(EXERCISE):
Write out the records beneath this line exactly as they appear, minus any images.

(DATA FOR PROCESSING):

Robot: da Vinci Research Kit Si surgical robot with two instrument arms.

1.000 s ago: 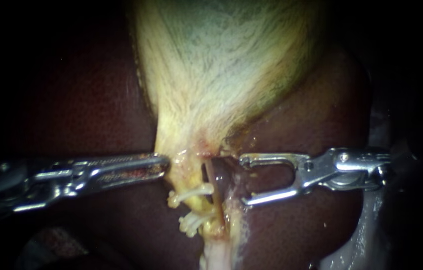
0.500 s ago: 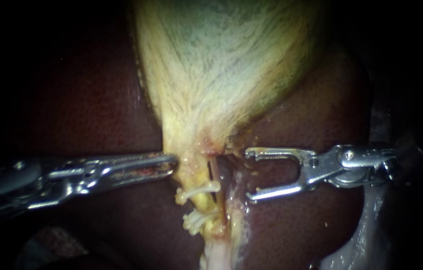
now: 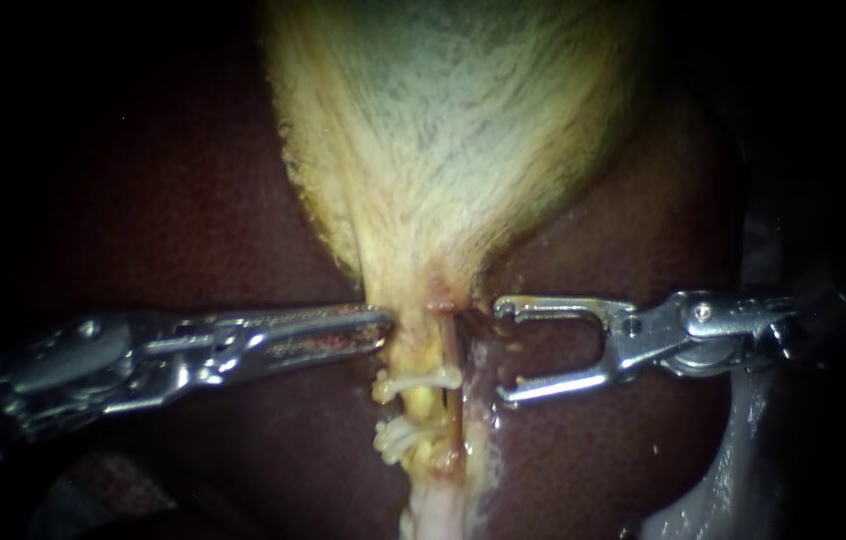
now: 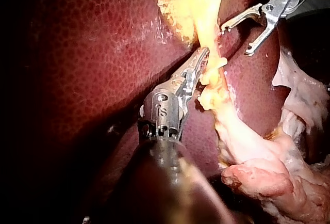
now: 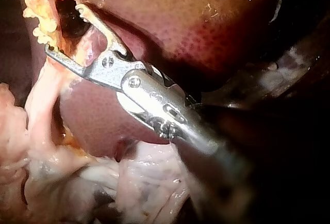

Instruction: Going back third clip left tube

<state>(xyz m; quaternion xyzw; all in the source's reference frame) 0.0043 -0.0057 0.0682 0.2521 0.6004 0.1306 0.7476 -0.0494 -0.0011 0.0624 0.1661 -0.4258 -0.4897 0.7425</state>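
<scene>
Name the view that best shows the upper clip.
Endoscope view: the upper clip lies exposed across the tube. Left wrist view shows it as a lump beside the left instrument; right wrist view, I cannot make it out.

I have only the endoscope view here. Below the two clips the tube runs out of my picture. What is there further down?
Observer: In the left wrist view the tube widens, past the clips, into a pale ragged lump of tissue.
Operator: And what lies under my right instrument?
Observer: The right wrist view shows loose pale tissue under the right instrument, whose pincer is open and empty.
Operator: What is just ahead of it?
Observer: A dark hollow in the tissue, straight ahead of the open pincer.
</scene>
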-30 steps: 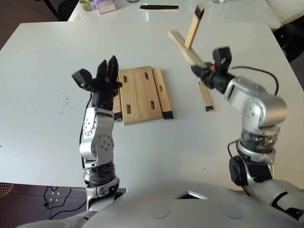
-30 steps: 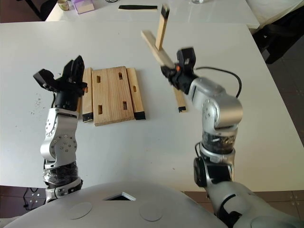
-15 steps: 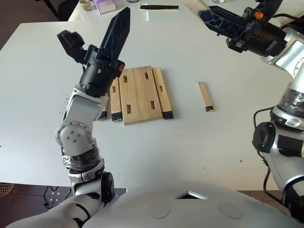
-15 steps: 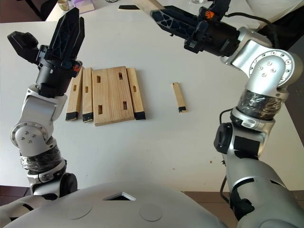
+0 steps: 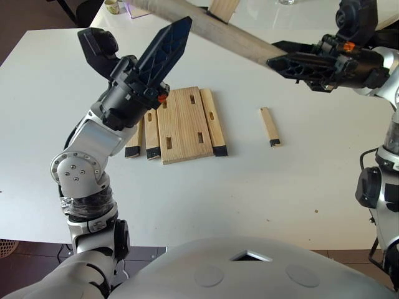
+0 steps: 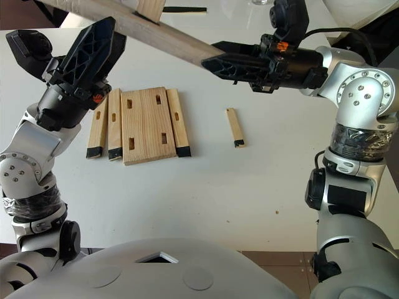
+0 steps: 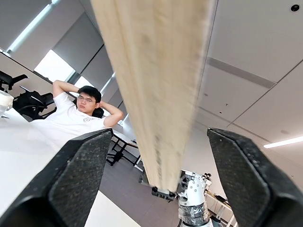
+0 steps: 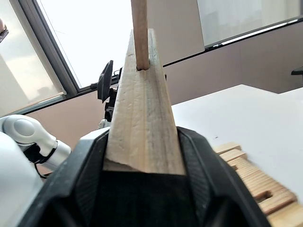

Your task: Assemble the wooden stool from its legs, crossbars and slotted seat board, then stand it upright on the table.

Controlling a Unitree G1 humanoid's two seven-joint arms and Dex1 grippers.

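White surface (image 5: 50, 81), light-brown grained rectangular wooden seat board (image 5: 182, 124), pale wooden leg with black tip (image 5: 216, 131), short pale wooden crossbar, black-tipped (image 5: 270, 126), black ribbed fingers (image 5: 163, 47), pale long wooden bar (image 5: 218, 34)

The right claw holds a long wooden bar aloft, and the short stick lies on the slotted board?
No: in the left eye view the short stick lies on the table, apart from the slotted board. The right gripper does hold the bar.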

(RESPONSE):
Robot: da Vinci Research Kit Si surgical robot with two instrument arms.

1.000 s ago: 
0.500 s ago: 
now: 
now: 
now: 

Instruction: Going back third clip left tube

<state>(xyz m; quaternion xyzw; all in the source's reference frame) 0.0043 -0.0057 0.0682 0.2521 0.6004 0.1306 0.7476 -0.0494 -0.0011 0.0624 0.1661 -0.4258 -0.4897 0.7425</state>
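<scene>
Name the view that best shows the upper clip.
Endoscope view: the upper clip lies exposed across the tube. Left wrist view shows it as a lump beside the left instrument; right wrist view, I cannot make it out.

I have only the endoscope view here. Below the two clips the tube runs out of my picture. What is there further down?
Observer: In the left wrist view the tube widens, past the clips, into a pale ragged lump of tissue.
Operator: And what lies under my right instrument?
Observer: The right wrist view shows loose pale tissue under the right instrument, whose pincer is open and empty.
Operator: What is just ahead of it?
Observer: A dark hollow in the tissue, straight ahead of the open pincer.
</scene>
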-30 steps: 
-30 steps: 
-15 steps: 
-15 steps: 
+0 steps: 
+0 steps: 
+0 steps: 
+0 steps: 

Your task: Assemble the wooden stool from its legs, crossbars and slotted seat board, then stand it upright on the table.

Controlling a Unitree G1 humanoid's two seven-joint arms and Dex1 grippers.

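White surface (image 5: 50, 81), light-brown grained rectangular wooden seat board (image 5: 182, 124), pale wooden leg with black tip (image 5: 216, 131), short pale wooden crossbar, black-tipped (image 5: 270, 126), black ribbed fingers (image 5: 163, 47), pale long wooden bar (image 5: 218, 34)

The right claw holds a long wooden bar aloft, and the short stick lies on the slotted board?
No: in the left eye view the short stick lies on the table, apart from the slotted board. The right gripper does hold the bar.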

The given output is complete.